[Start of section]

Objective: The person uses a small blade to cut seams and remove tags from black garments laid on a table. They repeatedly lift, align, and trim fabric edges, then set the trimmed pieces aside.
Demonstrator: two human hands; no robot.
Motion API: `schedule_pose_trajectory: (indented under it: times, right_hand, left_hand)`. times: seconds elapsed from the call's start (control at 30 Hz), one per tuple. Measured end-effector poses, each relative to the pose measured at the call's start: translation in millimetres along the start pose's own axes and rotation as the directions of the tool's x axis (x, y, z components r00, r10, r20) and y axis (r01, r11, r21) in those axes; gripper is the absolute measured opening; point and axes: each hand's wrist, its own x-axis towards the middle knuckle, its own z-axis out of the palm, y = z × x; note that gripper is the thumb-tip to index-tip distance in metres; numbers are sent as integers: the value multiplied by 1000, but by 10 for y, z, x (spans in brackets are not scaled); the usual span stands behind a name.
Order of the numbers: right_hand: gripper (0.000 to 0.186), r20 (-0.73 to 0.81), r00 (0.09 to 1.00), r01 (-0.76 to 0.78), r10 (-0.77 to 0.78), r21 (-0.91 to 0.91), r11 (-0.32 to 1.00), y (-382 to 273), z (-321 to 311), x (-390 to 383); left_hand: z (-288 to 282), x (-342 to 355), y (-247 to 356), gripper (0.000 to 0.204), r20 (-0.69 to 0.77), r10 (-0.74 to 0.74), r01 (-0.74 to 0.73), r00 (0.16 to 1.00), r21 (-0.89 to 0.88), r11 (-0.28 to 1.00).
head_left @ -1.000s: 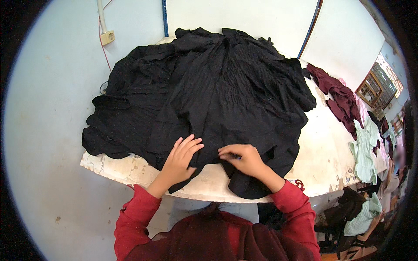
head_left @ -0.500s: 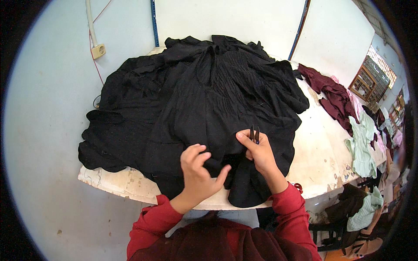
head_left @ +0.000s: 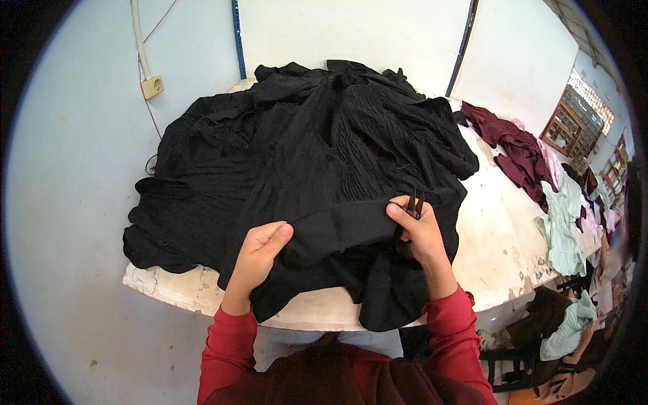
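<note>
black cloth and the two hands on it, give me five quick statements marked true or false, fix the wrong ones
1. The left hand and the right hand both grip the black cloth. True.
2. The right hand holds no tool. False: a small tool with two pointed blades is in it too.
3. A maroon cloth lies to the right of the black cloth. True.
4. The wall socket is at the right of the view. False: it is at the left.
5. The person's sleeves are pale green. False: they are red.
</note>
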Motion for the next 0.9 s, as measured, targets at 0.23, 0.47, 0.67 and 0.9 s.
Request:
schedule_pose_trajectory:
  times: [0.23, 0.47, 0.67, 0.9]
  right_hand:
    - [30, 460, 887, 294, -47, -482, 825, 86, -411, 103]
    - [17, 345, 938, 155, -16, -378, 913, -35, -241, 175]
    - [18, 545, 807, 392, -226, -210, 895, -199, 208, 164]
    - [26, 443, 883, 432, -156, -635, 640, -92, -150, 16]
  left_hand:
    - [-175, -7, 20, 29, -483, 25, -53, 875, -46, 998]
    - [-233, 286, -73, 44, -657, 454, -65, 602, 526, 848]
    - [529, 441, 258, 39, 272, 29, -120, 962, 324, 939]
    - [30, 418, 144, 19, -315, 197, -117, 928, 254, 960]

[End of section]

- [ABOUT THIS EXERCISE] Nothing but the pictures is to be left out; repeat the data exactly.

- [TASK RESULT]
Objective: The person uses a small blade to cut seams and remove tags from black garments laid on a table. They repeatedly lift, align, and trim fabric edges, then set the trimmed pieces aside.
Demonstrator: two human hands; no robot.
Motion API: `schedule_pose_trajectory: (indented under it: times, right_hand, left_hand)`. times: seconds elapsed from the call's start (control at 30 Hz), one per tuple. Measured end-effector poses, each relative to the pose measured at the call's start: translation in millimetres along the start pose's own axes and rotation as the directions of the tool's x axis (x, y, z components r00, r10, r20) and y axis (r01, r11, r21) in those axes; gripper is the absolute measured opening; point and axes: each hand's wrist, its own x-axis towards the middle knuckle, its own z-axis out of the palm, y = z × x; note that gripper is the thumb-tip to index-tip distance in metres; numbers are sent as integers: the value multiplied by 1000, but by 10 for y, z, x (spans in brackets are not scaled); the usual span stands behind a name.
Order of the numbers: right_hand: gripper (0.000 to 0.186), r20 (-0.73 to 0.81), r00 (0.09 to 1.00), r01 (-0.76 to 0.78), r10 (-0.77 to 0.78), r21 (-0.91 to 0.91), r11 (-0.32 to 1.00), y (-382 to 273), z (-321 to 311), x (-390 to 383); left_hand: z (-288 to 282), x (-342 to 355), y (-247 to 356), gripper (0.000 to 0.204), r20 (-0.69 to 0.77), r10 (-0.74 to 0.74), r01 (-0.74 to 0.73), r00 (0.16 to 1.00), r21 (-0.89 to 0.88), r11 (-0.28 to 1.00).
head_left @ -1.000s: 
head_left @ -0.500s: 
head_left @ +0.000s: 
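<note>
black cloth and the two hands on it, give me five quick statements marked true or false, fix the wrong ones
1. The left hand and the right hand both grip the black cloth. True.
2. The right hand holds no tool. False: a small tool with two pointed blades is in it too.
3. A maroon cloth lies to the right of the black cloth. True.
4. The wall socket is at the right of the view. False: it is at the left.
5. The person's sleeves are pale green. False: they are red.
</note>
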Motion for the next 0.9 s, as measured, targets at 0.23, 0.47, 0.67 and 0.9 s.
Request:
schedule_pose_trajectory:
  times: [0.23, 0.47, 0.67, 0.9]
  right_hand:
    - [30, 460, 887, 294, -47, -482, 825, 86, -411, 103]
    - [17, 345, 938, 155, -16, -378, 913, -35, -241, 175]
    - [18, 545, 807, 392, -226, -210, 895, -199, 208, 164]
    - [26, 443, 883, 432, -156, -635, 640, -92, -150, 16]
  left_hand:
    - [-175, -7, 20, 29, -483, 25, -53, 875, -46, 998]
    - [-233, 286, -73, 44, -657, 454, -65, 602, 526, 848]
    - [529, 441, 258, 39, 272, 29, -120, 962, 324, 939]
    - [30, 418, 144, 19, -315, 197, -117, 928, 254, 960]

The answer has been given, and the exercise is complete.